_TO DO_
All of the listing below must be repeated word for word. Pictures are the only thing to omit.

_DATASET EXTRACT_

########

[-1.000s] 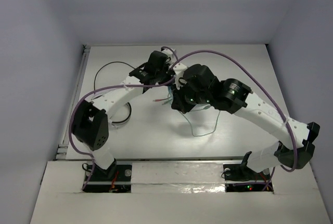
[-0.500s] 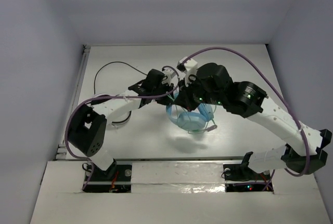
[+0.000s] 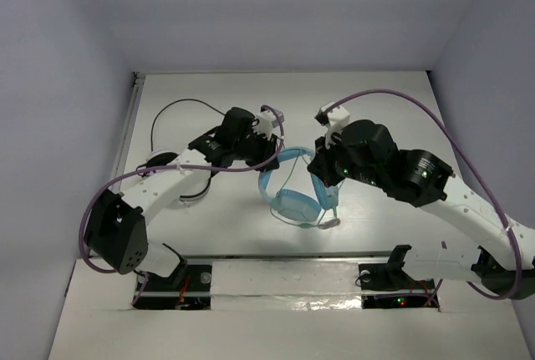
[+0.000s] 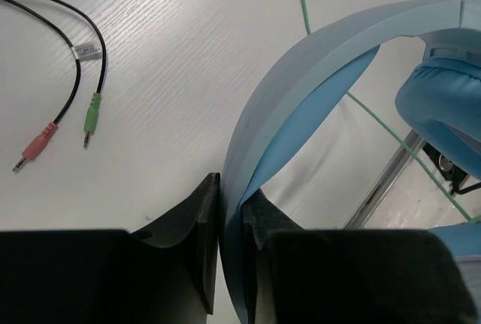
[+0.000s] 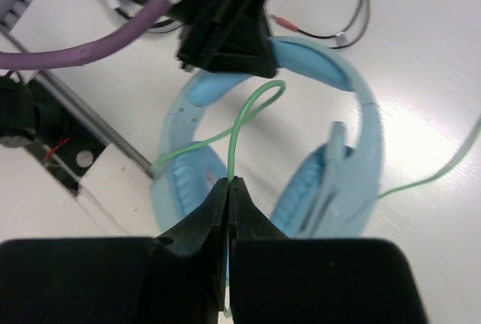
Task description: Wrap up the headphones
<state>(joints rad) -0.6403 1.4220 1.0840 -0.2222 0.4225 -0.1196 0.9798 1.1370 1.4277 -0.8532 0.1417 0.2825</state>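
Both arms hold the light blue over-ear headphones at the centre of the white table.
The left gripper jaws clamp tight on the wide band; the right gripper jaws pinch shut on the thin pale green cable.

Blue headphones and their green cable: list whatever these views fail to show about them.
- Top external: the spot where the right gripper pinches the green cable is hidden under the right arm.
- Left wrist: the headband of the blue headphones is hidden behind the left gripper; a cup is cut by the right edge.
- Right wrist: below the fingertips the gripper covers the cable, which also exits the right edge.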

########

_TASK RESULT_
[-1.000s] 
[-0.500s] 
[+0.000s] 
[+0.000s] 
[+0.000s] 
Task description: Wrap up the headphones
<state>(joints rad) -0.6403 1.4220 1.0840 -0.2222 0.4225 -0.1196 0.9798 1.1370 1.4277 -0.8532 0.1417 0.2825</state>
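Both arms hold the light blue over-ear headphones at the centre of the white table.
The left gripper jaws clamp tight on the wide band; the right gripper jaws pinch shut on the thin pale green cable.

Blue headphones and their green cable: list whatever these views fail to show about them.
- Top external: the spot where the right gripper pinches the green cable is hidden under the right arm.
- Left wrist: the headband of the blue headphones is hidden behind the left gripper; a cup is cut by the right edge.
- Right wrist: below the fingertips the gripper covers the cable, which also exits the right edge.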

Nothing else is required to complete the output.